* **Exercise details**
Please write out the data that follows, word for word.
=== Section Start ===
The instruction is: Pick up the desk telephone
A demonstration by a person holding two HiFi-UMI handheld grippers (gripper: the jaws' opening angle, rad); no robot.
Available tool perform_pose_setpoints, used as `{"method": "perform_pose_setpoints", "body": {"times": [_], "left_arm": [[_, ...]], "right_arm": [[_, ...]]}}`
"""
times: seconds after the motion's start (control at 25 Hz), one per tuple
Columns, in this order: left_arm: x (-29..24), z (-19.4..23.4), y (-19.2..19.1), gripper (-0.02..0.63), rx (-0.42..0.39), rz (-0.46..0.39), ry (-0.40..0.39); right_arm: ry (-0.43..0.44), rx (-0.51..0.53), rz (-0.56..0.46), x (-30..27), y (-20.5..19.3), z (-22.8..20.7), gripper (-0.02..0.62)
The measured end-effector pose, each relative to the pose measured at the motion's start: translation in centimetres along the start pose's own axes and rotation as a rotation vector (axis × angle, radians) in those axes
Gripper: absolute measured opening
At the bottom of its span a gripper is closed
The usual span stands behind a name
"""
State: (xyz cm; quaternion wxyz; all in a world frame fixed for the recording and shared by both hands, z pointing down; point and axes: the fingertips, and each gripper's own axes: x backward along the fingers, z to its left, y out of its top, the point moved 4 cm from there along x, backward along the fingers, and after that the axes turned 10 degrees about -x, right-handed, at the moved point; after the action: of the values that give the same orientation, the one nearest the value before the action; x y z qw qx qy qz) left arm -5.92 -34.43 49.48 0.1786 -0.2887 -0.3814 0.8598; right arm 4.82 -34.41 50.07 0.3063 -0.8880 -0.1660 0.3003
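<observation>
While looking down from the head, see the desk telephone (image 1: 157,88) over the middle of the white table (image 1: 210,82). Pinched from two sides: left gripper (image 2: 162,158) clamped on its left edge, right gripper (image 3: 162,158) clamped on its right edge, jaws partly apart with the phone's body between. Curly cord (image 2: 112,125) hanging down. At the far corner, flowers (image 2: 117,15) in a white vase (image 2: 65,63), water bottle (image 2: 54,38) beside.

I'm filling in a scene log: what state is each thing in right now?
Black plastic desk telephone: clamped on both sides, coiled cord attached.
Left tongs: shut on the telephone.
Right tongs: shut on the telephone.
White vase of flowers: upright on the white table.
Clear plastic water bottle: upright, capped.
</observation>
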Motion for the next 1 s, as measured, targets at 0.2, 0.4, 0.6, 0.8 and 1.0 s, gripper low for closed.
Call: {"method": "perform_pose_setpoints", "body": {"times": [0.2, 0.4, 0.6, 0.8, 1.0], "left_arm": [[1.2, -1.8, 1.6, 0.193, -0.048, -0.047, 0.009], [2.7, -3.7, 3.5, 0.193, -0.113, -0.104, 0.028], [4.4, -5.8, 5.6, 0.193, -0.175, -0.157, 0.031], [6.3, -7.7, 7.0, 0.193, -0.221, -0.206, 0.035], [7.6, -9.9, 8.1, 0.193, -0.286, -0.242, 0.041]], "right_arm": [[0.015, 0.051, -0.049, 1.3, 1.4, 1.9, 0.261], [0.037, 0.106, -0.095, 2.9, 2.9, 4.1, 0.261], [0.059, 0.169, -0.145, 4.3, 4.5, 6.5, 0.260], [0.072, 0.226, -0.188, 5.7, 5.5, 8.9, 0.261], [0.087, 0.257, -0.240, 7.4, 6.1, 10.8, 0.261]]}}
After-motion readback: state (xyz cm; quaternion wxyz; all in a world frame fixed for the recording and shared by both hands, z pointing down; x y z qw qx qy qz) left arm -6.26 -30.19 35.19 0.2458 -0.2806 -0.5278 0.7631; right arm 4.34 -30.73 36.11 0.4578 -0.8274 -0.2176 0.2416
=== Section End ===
* **Your response**
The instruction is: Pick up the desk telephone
A demonstration by a person holding two HiFi-UMI handheld grippers (gripper: the jaws' opening angle, rad); no robot.
Available tool perform_pose_setpoints, used as `{"method": "perform_pose_setpoints", "body": {"times": [_], "left_arm": [[_, ...]], "right_arm": [[_, ...]]}}`
"""
times: seconds after the motion's start (control at 25 Hz), one per tuple
Columns, in this order: left_arm: x (-29..24), z (-19.4..23.4), y (-19.2..19.1), gripper (-0.02..0.63), rx (-0.42..0.39), rz (-0.46..0.39), ry (-0.40..0.39); right_arm: ry (-0.43..0.44), rx (-0.51..0.53), rz (-0.56..0.46), x (-30..27), y (-20.5..19.3), z (-22.8..20.7), gripper (-0.02..0.62)
The measured end-effector pose, each relative to the pose measured at the motion's start: translation in centimetres along the start pose's own axes and rotation as a rotation vector (axis × angle, radians) in those axes
Gripper: absolute measured opening
At the bottom of its span a gripper is closed
The usual span stands behind a name
"""
State: (xyz cm; quaternion wxyz; all in a world frame fixed for the recording and shared by both hands, z pointing down; point and axes: the fingertips, and each gripper's own axes: x backward along the fingers, z to its left, y out of its top, the point moved 4 cm from there along x, backward along the fingers, and after that the axes turned 10 degrees about -x, right-handed, at the moved point; after the action: of the values that give the same orientation, the one nearest the value before the action; x y z qw qx qy qz) left arm -5.92 -34.43 49.48 0.1786 -0.2887 -0.3814 0.8598; right arm 4.82 -34.41 50.07 0.3063 -0.8880 -0.1660 0.3003
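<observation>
While looking down from the head, see the desk telephone (image 1: 157,88) over the middle of the white table (image 1: 210,82). Pinched from two sides: left gripper (image 2: 162,158) clamped on its left edge, right gripper (image 3: 162,158) clamped on its right edge, jaws partly apart with the phone's body between. Curly cord (image 2: 112,125) hanging down. At the far corner, flowers (image 2: 117,15) in a white vase (image 2: 65,63), water bottle (image 2: 54,38) beside.

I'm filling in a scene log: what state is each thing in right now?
Black plastic desk telephone: clamped on both sides, coiled cord attached.
Left tongs: shut on the telephone.
Right tongs: shut on the telephone.
White vase of flowers: upright on the white table.
Clear plastic water bottle: upright, capped.
</observation>
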Motion for the next 1 s, as measured, targets at 0.2, 0.4, 0.6, 0.8 and 1.0 s, gripper low for closed.
Call: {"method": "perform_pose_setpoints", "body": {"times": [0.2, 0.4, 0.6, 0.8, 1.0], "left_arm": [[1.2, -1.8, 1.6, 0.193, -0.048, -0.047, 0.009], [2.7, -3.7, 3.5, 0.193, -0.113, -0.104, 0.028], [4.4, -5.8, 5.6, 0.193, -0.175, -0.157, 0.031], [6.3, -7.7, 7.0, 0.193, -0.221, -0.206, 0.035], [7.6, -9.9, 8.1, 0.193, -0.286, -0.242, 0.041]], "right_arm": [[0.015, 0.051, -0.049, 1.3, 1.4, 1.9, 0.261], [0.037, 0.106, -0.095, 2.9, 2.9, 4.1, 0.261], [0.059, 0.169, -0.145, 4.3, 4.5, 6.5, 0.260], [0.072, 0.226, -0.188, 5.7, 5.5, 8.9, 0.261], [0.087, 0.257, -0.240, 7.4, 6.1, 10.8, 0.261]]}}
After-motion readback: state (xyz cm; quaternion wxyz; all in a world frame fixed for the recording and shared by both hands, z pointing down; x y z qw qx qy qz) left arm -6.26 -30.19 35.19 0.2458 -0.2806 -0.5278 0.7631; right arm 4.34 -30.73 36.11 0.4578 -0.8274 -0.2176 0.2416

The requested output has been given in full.